A very favourable outcome occurred when Lifeline counsellors were involved in the provision of flood mapping information to vulnerable people. These counsellors helped break down barriers that existed between the community and ‘officials’ and reduced the technical nature of previous communication efforts. The community had greater confidence that the information was useful. The effect of this activity is measurable in that there has been an observed 20-fold increase in the use of Bundaberg Regional Council’s interactive flood mapping in the lead-up to significant rain events.
Conclusion
Findings that visuals and stories are powerful methods to reach the young, old and in-between is compelling for emergency planners. This research has helped emergency managers realise that they need to ‘put on a show’ of localised resilience that is consistent, factual and engaging, and perhaps entertaining, in order to attract and hold the attention of the community. As such, the Bundaberg Regional Council upgraded its audiovisual equipment to include a large-format interactive touch screen. This has become a vital tool for formal presentations as well as television and internet presentations. Lessons from commercial TV have informed how visual display equipment is used. For example, during the 2018 cyclone season in Queensland, the Bundaberg Regional Council overlayed animated weather models and Bureau of Meteorology cyclone tracking maps on local maps. This type of content is used by regional television stations on the evening news and is popular on platforms such as Facebook Live.

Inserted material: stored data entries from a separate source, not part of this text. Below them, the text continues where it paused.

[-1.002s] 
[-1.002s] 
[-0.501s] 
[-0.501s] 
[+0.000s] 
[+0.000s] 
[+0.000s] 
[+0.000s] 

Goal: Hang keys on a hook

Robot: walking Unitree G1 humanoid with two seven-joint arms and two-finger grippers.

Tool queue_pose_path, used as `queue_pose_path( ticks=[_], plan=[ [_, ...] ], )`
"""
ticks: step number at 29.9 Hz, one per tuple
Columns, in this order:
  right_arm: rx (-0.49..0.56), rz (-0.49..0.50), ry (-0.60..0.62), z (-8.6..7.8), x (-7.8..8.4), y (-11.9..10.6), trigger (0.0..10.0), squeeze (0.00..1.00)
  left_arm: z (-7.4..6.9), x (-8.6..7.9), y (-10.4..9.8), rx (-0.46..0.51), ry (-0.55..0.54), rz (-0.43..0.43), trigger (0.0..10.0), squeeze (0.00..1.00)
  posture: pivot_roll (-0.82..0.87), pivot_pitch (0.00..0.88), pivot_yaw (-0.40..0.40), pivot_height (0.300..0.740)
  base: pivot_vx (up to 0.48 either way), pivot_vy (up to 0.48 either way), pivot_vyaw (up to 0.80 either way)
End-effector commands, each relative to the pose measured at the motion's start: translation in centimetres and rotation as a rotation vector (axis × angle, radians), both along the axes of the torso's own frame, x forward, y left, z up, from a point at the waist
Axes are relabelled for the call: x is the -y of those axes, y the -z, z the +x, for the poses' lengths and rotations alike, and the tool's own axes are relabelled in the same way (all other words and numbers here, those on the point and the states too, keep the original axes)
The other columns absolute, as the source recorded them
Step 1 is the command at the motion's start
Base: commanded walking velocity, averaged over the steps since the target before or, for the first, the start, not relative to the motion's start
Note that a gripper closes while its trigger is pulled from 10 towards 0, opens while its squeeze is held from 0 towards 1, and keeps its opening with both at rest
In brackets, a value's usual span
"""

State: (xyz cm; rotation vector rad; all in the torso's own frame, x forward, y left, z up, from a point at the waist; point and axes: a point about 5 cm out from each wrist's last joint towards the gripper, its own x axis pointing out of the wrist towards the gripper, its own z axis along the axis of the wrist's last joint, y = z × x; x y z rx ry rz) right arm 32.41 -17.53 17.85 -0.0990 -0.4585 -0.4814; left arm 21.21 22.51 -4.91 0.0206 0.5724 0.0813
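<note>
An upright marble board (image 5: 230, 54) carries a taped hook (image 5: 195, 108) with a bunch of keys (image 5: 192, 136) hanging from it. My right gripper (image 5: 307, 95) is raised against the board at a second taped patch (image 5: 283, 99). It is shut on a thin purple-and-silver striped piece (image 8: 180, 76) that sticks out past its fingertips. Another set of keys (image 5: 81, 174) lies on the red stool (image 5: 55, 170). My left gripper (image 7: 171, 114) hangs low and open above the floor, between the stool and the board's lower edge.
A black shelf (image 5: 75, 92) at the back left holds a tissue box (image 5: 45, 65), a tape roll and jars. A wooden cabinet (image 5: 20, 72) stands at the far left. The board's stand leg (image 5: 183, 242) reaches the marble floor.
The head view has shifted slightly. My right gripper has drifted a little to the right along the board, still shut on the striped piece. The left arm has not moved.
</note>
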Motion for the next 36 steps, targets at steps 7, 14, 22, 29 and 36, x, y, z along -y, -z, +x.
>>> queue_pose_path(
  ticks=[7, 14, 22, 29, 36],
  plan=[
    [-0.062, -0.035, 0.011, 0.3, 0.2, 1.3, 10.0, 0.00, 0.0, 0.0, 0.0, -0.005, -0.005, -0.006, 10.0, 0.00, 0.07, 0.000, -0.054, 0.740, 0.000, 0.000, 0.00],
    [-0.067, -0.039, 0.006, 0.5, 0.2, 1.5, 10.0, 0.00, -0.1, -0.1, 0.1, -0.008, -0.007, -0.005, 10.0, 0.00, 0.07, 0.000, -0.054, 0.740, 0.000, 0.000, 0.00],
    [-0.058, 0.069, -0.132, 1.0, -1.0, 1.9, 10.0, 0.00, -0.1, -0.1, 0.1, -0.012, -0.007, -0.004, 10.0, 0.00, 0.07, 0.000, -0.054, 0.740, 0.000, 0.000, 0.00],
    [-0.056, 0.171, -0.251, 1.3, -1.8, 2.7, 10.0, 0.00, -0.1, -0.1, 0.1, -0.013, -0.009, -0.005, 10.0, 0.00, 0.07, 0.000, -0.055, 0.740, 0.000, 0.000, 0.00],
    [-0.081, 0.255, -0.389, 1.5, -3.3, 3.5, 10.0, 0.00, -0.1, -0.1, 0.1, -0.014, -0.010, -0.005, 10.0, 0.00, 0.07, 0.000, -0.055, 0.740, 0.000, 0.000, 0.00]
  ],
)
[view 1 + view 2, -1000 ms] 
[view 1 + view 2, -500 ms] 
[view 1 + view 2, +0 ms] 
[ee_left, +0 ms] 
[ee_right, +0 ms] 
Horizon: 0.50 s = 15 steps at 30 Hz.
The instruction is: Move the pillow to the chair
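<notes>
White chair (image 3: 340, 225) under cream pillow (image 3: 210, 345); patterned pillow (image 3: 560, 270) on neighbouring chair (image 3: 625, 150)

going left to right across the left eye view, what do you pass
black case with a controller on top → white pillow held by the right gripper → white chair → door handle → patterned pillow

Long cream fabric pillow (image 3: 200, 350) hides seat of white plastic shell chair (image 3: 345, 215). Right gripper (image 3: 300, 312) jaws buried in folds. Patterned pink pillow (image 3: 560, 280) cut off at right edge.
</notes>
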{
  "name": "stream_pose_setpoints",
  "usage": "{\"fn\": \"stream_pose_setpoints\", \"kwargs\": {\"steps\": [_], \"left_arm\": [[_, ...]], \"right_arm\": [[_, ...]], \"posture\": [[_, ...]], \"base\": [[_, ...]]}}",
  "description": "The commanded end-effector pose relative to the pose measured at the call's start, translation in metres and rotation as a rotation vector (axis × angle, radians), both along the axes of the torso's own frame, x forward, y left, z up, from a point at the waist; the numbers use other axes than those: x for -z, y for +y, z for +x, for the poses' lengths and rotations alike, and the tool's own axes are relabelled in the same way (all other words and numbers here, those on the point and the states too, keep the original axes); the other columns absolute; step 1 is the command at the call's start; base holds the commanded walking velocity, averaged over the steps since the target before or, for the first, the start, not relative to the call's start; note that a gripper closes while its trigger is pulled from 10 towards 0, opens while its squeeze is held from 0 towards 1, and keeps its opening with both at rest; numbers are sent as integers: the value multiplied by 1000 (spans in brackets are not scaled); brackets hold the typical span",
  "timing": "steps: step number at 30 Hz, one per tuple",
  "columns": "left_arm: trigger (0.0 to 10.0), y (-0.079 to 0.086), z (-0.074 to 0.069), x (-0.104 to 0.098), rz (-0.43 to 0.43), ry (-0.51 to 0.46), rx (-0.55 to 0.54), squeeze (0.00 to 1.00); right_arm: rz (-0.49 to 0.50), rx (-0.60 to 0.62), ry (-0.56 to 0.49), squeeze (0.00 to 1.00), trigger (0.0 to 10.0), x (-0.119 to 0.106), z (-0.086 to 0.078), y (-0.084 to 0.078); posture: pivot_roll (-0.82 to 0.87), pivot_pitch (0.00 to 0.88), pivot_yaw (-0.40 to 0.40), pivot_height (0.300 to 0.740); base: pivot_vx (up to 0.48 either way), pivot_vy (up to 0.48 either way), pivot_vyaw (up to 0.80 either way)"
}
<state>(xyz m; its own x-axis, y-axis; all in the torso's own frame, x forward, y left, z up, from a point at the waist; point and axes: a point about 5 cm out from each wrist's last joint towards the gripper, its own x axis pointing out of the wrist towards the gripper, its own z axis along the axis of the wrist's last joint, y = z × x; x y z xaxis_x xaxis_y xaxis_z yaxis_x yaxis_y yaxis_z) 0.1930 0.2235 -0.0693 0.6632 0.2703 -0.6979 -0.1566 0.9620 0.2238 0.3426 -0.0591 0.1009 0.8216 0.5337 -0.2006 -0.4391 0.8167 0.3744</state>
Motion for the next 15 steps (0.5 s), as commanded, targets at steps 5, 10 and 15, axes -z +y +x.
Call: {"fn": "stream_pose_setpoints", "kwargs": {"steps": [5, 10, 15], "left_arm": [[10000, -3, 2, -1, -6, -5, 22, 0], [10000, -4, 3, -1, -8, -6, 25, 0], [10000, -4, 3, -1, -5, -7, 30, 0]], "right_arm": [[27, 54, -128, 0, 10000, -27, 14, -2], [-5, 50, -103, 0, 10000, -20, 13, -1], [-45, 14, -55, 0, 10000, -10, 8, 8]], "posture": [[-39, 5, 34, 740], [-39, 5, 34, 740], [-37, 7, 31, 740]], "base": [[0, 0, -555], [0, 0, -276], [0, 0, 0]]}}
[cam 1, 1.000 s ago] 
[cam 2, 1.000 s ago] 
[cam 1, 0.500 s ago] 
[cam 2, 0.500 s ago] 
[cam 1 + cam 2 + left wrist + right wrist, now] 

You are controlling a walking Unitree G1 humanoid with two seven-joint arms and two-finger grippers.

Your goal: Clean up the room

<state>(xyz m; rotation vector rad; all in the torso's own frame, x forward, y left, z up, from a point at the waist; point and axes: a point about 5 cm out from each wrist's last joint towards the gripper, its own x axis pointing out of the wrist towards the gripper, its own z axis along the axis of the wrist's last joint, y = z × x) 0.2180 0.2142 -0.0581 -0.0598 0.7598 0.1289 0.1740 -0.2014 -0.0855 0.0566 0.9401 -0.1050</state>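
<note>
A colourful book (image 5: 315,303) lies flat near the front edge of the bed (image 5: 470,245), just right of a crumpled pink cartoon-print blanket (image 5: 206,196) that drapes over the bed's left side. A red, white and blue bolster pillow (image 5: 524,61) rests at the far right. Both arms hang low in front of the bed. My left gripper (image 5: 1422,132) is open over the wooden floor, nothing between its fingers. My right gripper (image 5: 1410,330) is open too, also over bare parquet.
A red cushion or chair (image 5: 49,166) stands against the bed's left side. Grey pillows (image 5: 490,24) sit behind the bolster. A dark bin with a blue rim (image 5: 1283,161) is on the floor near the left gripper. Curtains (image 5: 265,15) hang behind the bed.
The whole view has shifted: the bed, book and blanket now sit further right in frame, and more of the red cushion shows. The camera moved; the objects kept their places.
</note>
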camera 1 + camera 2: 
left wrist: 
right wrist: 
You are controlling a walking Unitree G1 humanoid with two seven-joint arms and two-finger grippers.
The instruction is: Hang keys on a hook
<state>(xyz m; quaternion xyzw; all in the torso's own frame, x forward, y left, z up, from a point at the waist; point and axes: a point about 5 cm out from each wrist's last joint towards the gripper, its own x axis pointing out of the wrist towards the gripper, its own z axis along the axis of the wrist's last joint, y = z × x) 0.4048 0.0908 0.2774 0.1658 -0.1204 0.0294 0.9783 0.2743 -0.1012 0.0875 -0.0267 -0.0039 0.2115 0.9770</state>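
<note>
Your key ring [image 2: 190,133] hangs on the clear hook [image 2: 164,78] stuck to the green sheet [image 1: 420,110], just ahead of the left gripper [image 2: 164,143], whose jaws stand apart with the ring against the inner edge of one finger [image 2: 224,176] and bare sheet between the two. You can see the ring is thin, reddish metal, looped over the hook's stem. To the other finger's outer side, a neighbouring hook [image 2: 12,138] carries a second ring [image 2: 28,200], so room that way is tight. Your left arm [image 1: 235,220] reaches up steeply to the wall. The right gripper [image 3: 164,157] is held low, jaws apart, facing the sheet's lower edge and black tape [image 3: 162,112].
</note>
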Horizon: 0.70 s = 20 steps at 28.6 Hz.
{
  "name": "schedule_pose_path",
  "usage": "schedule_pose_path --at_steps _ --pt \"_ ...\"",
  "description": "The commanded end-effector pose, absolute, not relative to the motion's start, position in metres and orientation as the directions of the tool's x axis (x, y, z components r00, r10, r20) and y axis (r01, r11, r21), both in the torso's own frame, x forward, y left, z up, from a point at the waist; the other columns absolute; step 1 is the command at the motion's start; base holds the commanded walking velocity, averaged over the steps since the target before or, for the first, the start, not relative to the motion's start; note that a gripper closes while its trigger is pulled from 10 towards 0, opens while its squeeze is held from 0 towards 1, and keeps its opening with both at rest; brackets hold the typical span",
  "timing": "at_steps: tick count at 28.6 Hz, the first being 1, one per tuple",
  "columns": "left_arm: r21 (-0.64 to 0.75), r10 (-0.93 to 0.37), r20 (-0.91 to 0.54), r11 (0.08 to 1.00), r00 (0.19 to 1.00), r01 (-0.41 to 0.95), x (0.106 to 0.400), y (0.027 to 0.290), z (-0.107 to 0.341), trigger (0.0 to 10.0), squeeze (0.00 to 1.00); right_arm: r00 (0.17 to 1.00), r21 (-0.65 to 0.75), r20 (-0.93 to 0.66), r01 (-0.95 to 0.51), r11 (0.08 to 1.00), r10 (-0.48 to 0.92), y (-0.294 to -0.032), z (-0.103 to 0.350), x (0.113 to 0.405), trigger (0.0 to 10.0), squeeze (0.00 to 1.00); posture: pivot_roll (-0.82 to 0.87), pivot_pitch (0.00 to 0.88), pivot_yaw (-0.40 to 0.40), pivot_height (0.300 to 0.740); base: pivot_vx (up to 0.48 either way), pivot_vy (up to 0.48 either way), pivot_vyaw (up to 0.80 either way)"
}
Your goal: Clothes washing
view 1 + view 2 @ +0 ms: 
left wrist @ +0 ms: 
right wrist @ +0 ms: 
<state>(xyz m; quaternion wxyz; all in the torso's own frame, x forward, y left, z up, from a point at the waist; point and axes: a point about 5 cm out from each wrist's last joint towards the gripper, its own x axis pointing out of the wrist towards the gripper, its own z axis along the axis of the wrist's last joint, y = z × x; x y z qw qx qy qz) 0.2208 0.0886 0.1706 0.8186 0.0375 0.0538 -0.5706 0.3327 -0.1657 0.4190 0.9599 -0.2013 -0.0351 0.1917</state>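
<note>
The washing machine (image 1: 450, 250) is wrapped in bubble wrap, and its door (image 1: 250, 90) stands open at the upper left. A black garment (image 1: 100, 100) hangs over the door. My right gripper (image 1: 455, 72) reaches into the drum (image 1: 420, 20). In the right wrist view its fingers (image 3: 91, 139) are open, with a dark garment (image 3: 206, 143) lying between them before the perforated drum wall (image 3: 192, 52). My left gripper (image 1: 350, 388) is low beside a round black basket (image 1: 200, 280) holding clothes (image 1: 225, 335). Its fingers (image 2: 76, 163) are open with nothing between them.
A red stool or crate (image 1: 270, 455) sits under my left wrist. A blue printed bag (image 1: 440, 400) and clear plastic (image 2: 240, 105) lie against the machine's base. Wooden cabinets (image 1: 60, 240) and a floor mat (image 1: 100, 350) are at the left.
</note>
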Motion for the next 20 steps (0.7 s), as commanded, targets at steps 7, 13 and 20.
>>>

The disaster resilience message is penetrating deeper into community than previously experienced. An offshoot of this study is that emergency managers may need to establish a public profile as sections of communities want to feel that they know and trust the people who are a source of truth during an event. This study shows that ways the ways delivery of emotional preparedness are changing to better involve and prepare communities to build resilience.
Footnotes
- Queensland Government fact sheet. At: www.bundaberg.qld.gov.au/files/Emotional_Preparedness_Brochure.pdf (PDF 236KB)
- Psychological Preparedness for Disasters guide. At: www.redcross.org.au/files/RED_Prep_Psyc_Booklet_F.pdf.